Doing Hard Time (2004, USA)
This hints at being a straightforward revenge story: grieving father seeks to avenge the death of his son. It starts with a couple of biblical references about vengeance and man being called upon to shed the blood of those who shed blood. Curiously, it then introduces a little-known footnote to Exodus 21: 23-24 (“a life for a life, an eye for an eye..”) along the lines of ‘if your son is shot through the eye, shoot the shooter through the eye’; you are not merely called upon to avenge the death, apparently, but to avenge the death using exactly the same method. In jail, that can add considerably to the degree of difficulty.
Michael Mitchell’s young son Chase is caught in the crossfire as two drug dealers pursue each other through the streets, firing at the other with disturbing inaccuracy. He is fatally wounded by a stray bullet which goes through his eye. When it comes to court, the prosecution can’t prove who fired the bullet, and both of the accused go down only on drugs charges. Michael (Boris Kodjoe) is consumed by grief. He soon tells his wife to leave (she is too keen to move on from the tragedy) and spends all of his time with his good mate, Jack Daniels.
Michael devises a plan. When he is pulled over by a cop for drunken-like driving, he viciously attacks him with a billiard ball in a sock, leaving him crippled and incontinent. It’s not explained why he chose an innocent policeman to attack. Why not a drug dealer, a serial rapist or a reality TV producer? Why not commit something a bit more victimless, like trying to defraud the Government? Why continue the attack for so long and with such ferocity that the victim could never walk again? Would the first couple of unprovoked blows not have earned him a jail sentence? Any sympathy we might have had for the distraught father rapidly diminishes, if not evaporates entirely.
He goes to jail. For a man who has been doing little other than abuse alcohol for months, Michael enters prison looking remarkably fit. Ripped, in fact. The prison authorities know that one of the men responsible for his son’s death, Curtis ‘Durty Curt’ Craig (Michael K Williams), is also there; Durty Curt having already taken care of his co-accused. The authorities take no action, knowing that to keep the two men apart would bring the film to a premature end.
The prison authorities are not depicted in a particularly flattering manner.

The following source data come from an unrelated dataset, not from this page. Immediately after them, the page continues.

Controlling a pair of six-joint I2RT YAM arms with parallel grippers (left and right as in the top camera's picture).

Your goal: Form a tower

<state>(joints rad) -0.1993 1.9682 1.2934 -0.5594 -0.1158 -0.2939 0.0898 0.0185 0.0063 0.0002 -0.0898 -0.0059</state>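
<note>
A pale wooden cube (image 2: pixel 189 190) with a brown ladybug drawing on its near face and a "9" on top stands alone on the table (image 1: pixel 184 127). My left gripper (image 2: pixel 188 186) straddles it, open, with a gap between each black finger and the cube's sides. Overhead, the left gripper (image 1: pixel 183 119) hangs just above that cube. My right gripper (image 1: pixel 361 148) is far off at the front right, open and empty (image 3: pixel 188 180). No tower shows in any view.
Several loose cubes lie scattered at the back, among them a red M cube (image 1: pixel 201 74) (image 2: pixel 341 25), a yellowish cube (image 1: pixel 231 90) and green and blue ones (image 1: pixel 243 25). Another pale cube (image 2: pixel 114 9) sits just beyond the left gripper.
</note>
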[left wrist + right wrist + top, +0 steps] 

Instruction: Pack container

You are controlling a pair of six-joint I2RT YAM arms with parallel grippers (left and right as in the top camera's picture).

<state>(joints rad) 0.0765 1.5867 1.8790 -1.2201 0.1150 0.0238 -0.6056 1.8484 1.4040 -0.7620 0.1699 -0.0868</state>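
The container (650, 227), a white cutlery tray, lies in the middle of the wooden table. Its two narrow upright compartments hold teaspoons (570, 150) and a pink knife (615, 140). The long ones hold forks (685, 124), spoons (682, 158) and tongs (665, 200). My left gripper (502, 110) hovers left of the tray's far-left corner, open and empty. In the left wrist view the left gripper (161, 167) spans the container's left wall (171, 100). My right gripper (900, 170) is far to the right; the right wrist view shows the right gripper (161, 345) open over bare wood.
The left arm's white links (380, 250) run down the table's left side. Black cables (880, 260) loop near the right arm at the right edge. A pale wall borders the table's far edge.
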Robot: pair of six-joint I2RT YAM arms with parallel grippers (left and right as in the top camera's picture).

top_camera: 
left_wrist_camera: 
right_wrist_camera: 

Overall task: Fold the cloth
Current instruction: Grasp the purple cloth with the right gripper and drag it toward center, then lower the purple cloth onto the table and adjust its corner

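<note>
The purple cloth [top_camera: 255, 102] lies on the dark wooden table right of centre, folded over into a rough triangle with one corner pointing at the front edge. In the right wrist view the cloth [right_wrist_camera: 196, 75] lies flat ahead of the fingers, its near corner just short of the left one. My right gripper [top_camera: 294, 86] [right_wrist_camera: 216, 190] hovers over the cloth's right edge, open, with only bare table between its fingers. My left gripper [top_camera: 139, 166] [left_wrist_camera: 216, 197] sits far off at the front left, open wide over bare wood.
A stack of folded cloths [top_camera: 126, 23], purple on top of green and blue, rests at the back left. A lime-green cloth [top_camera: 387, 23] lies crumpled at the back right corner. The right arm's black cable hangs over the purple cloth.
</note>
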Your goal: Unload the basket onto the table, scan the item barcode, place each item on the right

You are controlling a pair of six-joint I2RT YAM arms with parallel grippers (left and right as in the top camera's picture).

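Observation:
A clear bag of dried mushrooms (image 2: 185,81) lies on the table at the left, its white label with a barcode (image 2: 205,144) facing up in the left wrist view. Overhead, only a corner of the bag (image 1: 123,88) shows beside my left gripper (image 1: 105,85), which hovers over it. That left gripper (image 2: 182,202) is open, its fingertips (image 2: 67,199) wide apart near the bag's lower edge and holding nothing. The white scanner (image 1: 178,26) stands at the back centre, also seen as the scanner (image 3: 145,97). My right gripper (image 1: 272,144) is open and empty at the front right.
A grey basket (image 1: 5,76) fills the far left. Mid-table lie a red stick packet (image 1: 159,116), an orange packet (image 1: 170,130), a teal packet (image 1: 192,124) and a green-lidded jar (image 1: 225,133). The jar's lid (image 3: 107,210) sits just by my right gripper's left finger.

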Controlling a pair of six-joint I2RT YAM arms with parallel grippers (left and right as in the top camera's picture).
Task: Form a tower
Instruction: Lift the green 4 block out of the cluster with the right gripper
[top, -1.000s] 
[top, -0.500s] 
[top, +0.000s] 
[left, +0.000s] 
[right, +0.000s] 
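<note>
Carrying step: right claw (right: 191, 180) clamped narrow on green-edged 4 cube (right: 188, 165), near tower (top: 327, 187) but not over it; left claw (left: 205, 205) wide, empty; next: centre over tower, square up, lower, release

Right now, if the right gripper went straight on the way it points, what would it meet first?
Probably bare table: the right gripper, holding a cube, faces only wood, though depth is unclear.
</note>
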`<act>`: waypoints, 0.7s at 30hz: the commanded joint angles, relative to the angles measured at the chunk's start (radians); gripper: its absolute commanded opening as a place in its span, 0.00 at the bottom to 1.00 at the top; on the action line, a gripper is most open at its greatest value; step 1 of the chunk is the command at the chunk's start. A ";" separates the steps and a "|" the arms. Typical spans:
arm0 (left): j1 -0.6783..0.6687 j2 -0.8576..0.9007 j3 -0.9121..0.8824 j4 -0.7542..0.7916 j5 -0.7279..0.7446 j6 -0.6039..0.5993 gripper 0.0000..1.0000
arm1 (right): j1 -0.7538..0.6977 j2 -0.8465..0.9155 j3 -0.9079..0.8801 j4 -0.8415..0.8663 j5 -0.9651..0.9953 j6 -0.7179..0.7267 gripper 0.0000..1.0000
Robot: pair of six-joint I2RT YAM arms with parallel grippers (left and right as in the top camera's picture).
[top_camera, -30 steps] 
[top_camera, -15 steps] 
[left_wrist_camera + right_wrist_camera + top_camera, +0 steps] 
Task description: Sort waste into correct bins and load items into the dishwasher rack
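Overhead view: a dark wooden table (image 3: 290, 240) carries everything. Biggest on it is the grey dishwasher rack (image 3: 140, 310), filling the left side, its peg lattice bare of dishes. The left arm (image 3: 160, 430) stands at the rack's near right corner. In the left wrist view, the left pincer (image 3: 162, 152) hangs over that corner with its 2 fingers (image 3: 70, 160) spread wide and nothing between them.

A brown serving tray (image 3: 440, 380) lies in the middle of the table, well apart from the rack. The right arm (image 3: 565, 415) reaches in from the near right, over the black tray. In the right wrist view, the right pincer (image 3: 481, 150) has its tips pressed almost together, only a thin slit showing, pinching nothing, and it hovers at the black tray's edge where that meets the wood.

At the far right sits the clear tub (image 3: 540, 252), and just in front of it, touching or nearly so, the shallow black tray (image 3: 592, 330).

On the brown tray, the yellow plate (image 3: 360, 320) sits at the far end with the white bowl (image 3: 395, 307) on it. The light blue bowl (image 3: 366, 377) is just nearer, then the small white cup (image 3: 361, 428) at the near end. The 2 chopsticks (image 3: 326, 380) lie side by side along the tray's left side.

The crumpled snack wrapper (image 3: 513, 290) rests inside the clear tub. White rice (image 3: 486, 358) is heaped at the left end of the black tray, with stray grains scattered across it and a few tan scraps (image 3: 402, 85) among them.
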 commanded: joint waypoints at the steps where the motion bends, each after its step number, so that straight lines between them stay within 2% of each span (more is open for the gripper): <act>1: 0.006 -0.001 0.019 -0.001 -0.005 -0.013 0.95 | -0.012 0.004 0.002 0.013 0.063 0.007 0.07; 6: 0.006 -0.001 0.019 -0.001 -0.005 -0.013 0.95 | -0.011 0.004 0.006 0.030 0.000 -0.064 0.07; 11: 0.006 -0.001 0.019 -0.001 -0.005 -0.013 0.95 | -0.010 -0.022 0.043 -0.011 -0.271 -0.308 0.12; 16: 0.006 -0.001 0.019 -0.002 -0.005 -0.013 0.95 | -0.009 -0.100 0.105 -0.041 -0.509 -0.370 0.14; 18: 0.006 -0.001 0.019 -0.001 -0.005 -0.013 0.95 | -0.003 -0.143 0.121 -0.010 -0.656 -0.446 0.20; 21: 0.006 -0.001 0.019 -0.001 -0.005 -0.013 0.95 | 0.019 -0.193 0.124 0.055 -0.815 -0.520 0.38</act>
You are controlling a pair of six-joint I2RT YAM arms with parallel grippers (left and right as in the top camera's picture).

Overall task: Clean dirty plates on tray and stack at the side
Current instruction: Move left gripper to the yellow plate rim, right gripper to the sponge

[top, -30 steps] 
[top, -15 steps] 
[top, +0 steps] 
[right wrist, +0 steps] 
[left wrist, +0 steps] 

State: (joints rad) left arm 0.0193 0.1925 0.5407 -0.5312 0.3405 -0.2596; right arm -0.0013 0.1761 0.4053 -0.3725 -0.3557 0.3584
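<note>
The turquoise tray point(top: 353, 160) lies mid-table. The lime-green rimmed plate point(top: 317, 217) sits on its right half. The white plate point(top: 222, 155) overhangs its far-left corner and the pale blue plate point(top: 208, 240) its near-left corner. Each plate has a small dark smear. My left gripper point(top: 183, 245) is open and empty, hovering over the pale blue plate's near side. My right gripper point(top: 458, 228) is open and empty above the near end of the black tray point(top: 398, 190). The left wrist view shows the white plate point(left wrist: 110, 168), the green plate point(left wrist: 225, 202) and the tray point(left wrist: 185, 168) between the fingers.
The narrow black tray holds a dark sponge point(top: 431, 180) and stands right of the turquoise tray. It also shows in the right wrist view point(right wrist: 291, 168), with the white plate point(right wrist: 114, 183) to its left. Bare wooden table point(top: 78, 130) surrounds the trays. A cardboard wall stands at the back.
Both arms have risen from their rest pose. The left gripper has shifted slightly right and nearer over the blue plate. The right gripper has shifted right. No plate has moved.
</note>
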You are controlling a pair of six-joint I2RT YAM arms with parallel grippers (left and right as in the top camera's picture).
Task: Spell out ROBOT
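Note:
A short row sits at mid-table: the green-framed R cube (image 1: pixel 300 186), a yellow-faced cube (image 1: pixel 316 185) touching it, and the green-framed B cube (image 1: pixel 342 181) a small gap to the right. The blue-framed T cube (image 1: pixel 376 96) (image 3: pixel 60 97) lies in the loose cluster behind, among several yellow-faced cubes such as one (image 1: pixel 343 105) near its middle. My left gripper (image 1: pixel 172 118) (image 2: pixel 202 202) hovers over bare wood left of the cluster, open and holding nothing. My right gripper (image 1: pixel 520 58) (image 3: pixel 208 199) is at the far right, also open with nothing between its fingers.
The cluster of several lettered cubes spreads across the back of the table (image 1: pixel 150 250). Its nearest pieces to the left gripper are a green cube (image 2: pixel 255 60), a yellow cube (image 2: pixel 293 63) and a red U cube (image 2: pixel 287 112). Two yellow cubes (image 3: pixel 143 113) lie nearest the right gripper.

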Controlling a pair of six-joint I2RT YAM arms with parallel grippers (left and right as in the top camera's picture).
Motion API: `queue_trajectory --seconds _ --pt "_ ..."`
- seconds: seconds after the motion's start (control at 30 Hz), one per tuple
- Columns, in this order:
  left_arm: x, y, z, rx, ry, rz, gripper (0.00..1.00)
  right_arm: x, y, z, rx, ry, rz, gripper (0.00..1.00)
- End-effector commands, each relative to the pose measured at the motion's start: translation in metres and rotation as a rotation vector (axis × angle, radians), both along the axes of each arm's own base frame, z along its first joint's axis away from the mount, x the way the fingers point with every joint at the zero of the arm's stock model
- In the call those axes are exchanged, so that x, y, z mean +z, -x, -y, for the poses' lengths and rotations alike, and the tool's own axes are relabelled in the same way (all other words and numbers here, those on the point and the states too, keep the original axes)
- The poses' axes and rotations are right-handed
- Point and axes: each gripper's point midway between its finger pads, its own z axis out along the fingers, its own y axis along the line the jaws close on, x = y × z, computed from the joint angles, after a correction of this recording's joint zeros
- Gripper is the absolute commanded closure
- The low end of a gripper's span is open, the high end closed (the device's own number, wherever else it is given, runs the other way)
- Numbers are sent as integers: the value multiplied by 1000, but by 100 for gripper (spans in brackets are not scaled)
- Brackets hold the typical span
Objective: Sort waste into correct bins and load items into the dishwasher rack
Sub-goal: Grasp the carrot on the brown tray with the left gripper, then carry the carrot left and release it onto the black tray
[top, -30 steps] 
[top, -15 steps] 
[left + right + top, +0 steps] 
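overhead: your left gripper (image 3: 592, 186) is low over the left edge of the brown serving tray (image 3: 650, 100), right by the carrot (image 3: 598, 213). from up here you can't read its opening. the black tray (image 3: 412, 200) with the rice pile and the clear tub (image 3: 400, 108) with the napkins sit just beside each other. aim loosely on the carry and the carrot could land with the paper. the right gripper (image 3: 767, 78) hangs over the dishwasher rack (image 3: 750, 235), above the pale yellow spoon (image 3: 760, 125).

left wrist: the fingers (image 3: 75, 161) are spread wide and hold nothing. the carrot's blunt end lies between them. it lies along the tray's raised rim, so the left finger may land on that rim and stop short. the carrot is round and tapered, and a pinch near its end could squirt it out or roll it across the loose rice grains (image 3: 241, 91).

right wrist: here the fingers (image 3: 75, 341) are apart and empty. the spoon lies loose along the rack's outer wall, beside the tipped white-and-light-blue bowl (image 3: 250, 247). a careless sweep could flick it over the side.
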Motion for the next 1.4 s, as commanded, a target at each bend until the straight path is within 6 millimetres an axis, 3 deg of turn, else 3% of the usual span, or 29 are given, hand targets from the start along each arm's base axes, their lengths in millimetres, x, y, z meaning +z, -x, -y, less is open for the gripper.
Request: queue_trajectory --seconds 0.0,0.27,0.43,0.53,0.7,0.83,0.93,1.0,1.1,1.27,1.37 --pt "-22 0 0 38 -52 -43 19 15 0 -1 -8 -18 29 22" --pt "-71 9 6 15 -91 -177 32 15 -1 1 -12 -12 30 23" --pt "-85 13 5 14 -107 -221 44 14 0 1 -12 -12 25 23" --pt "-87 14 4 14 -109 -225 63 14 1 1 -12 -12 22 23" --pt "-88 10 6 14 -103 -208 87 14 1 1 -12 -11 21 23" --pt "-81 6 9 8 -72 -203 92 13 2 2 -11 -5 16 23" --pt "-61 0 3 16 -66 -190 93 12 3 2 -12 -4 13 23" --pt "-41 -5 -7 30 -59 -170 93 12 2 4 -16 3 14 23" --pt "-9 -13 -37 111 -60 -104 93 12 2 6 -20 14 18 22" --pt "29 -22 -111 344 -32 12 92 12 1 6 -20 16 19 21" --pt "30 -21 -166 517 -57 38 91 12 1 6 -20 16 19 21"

They openly take slings. Mind you, the Captain doesn’t waste his bribes on fast cars and booze and loose women, but on a sensible hearing aid. His ubiquitous offsider, the attractive Lt Elaine Lodge, has a habit of supervising the men in the showers, and at one stage even gives the prison king-pin, Mathematic (rapper Sticky Fingaz) a slap on the backside while he’s in the buff. I think not. The prison counsellor is also something of a tease.
Inevitably, Michael and Durty meet. Does Michael punch him? Stab him? Iron bar him? No; too easy. Instead, he retires to his cell where he makes a papier-mâché gun capable of firing a real bullet, which he has smuggled in. An eye for an eye, you see. And what do you do with a home-made gun in prison? You hide it in what appears to be a cavity in the plasterboard wall of your cell, that’s what. They don’t make cells like they used to.
There are some glimpses of what the prison experience might be like. Michael is forced with withstand pressure from Mathematic to join his crew. Durty’s gay cellmate, the jail bookie Clever (William L Johnson), upsets Mathematic and is brutally raped. Durty tries (a) to survive and (b) to juggle both an ex-girlfriend and a current girlfriend. But none of the characters are likable (or credible) enough for us to really care what happens to any of them.
We know that there has to be a climactic showdown between Michael and Durty. The best that can be said for it, when it comes, is at that it is unexpected. That is not to say that it is good or believable. Like the film, it’s really just a piece of dross.
Posted on May 2nd, 2010 at 5:53 pm. Updated on May 2nd, 2010 at 6:07 pm.